▶ Work to be completed: A faithful copy of the entire listing is what is needed.

........

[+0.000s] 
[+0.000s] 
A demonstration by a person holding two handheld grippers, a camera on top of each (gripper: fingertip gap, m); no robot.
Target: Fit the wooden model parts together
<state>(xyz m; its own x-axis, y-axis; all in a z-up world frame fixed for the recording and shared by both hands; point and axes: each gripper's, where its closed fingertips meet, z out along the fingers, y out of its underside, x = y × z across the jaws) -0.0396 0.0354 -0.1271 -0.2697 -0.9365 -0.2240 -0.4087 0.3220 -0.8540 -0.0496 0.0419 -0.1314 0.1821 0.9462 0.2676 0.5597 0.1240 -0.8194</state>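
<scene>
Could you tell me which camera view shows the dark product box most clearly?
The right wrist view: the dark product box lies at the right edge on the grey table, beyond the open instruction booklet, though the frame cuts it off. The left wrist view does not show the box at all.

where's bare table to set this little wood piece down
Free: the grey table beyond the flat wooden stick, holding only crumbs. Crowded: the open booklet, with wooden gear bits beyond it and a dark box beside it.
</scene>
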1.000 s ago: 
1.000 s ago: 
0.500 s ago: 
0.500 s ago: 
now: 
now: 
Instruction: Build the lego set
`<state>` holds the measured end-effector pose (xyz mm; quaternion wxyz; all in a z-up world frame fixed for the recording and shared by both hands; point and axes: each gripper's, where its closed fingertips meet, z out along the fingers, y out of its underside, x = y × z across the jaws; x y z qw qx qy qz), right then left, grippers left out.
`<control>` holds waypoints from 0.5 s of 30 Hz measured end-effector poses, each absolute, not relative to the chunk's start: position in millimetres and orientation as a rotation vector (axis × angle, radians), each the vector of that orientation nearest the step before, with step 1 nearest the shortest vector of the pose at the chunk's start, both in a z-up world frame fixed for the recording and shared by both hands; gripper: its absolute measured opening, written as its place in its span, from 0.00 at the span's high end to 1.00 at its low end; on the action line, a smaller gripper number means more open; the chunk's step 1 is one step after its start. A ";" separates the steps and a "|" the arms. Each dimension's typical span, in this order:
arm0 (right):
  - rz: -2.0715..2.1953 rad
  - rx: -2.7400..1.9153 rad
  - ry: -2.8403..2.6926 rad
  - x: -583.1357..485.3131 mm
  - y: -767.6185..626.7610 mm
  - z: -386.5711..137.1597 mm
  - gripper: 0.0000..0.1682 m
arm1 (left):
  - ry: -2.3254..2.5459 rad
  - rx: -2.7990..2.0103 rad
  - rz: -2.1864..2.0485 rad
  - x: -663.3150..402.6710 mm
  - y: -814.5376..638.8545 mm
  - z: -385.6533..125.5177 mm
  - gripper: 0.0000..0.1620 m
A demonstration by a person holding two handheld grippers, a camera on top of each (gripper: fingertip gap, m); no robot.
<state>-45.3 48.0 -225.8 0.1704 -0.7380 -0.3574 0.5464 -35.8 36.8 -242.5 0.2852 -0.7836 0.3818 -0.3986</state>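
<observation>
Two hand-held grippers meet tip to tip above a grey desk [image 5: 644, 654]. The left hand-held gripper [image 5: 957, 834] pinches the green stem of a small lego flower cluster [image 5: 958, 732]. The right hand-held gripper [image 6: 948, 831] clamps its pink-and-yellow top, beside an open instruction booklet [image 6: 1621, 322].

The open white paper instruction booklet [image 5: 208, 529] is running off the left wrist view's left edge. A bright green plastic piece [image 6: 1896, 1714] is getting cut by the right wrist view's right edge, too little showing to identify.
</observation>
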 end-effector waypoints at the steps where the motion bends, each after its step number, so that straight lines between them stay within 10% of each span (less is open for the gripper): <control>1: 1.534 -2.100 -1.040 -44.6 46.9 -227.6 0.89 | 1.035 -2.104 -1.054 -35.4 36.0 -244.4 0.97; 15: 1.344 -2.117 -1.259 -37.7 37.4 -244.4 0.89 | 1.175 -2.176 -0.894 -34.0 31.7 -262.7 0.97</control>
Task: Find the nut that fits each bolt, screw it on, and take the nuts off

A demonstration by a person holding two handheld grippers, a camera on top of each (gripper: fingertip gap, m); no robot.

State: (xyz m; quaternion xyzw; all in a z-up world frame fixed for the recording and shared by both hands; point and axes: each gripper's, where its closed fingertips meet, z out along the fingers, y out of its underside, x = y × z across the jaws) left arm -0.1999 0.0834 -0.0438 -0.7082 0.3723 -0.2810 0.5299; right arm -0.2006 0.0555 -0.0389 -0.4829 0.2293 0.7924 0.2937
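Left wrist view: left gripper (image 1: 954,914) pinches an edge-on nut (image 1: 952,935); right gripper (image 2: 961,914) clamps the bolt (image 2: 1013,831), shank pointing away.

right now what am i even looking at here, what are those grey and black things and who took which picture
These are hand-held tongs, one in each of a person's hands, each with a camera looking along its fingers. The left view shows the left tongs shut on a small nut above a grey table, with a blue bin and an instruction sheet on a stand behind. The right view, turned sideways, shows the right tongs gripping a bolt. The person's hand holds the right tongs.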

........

▶ Exercise result:
[+0.000s] 
[+0.000s] 
A demonstration by a person holding two handheld grippers, a camera on top of each (gripper: fingertip gap, m); no robot.
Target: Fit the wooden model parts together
<state>(xyz m; its own x-axis, y-axis; all in a z-up world frame fixed for the recording and shared by both hands; point and axes: each gripper's, where its closed fingertips meet, z out along the fingers, y out of its underside, x = y × z across the jaws) -0.0396 0.0354 -0.1271 -0.2697 -0.9365 -0.2240 -0.4087 0.3220 -0.8540 -0.0496 0.0419 -0.1314 0.1821 0.9462 0.2676 0.5597 0.1240 -0.8194</state>
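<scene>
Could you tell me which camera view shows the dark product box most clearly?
The right wrist view: the dark product box lies at the right edge on the grey table, beyond the open instruction booklet, though the frame cuts it off. The left wrist view does not show the box at all.

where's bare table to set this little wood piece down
Free: the grey table beyond the flat wooden stick, holding only crumbs. Crowded: the open booklet, with wooden gear bits beyond it and a dark box beside it.
</scene>
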1.000 s ago: 
1.000 s ago: 
0.500 s ago: 
0.500 s ago: 
now: 
now: 
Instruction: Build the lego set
`<state>` holds the measured end-effector pose (xyz mm; quaternion wxyz; all in a z-up world frame fixed for the recording and shared by both hands; point and axes: each gripper's, where its closed fingertips meet, z out along the fingers, y out of its underside, x = y × z across the jaws; x y z qw qx qy qz), right then left, grippers left out.
`<control>` holds waypoints from 0.5 s of 30 Hz measured end-effector poses, each absolute, not relative to the chunk's start: position in millimetres and orientation as a rotation vector (axis × angle, radians), each the vector of that orientation nearest the step before, with step 1 nearest the shortest vector of the pose at the chunk's start, both in a z-up world frame fixed for the recording and shared by both hands; gripper: its absolute measured opening, written as its place in its span, from 0.00 at the span's high end to 1.00 at its low end; on the action line, a smaller gripper number means more open; the chunk's step 1 is one step after its start. A ";" separates the steps and a "|" the arms. Each dimension's typical span, in this order:
arm0 (right):
  - rz: -2.0715..2.1953 rad
  - rx: -2.7400..1.9153 rad
  - ry: -2.8403..2.6926 rad
  - x: -583.1357..485.3131 mm
  - y: -767.6185..626.7610 mm
  - z: -386.5711..137.1597 mm
  - gripper: 0.0000..0.1682 m
arm1 (left):
  - ry: -2.3254..2.5459 rad
  - rx: -2.7990..2.0103 rad
  - rz: -2.1864..2.0485 rad
  - x: -663.3150..402.6710 mm
  - y: -814.5376..638.8545 mm
  - z: -385.6533..125.5177 mm
  - gripper: 0.0000..0.1620 m
A demonstration by a person holding two handheld grippers, a camera on top of each (gripper: fingertip gap, m); no robot.
<state>-45.3 48.0 -225.8 0.1704 -0.7380 -0.3574 0.5464 -35.8 36.8 -242.5 0.2852 -0.7836 0.3818 -0.3986</state>
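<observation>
Two hand-held grippers meet tip to tip above a grey desk [image 5: 644, 654]. The left hand-held gripper [image 5: 957, 834] pinches the green stem of a small lego flower cluster [image 5: 958, 732]. The right hand-held gripper [image 6: 948, 831] clamps its pink-and-yellow top, beside an open instruction booklet [image 6: 1621, 322].

The open white paper instruction booklet [image 5: 208, 529] is running off the left wrist view's left edge. A bright green plastic piece [image 6: 1896, 1714] is getting cut by the right wrist view's right edge, too little showing to identify.
</observation>
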 end-effector waypoints at the steps where the motion bends, each after its step number, so that straight lines between them stay within 10% of each span (less is open for the gripper): <control>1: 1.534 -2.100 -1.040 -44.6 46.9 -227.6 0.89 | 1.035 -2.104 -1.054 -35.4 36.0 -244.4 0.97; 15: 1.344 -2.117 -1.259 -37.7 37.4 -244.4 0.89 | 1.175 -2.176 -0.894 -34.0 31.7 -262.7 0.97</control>
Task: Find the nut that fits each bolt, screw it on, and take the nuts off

A demonstration by a person holding two handheld grippers, a camera on top of each (gripper: fingertip gap, m); no robot.

State: (xyz m; quaternion xyzw; all in a z-up world frame fixed for the recording and shared by both hands; point and axes: each gripper's, where its closed fingertips meet, z out along the fingers, y out of its underside, x = y × z across the jaws) left arm -0.1999 0.0834 -0.0438 -0.7082 0.3723 -0.2810 0.5299; right arm -0.2006 0.0555 -0.0389 -0.4829 0.2293 0.7924 0.2937
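Left wrist view: left gripper (image 1: 954,914) pinches an edge-on nut (image 1: 952,935); right gripper (image 2: 961,914) clamps the bolt (image 2: 1013,831), shank pointing away.

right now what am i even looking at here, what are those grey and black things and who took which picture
These are hand-held tongs, one in each of a person's hands, each with a camera looking along its fingers. The left view shows the left tongs shut on a small nut above a grey table, with a blue bin and an instruction sheet on a stand behind. The right view, turned sideways, shows the right tongs gripping a bolt. The person's hand holds the right tongs.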

This concludes the output for the exercise.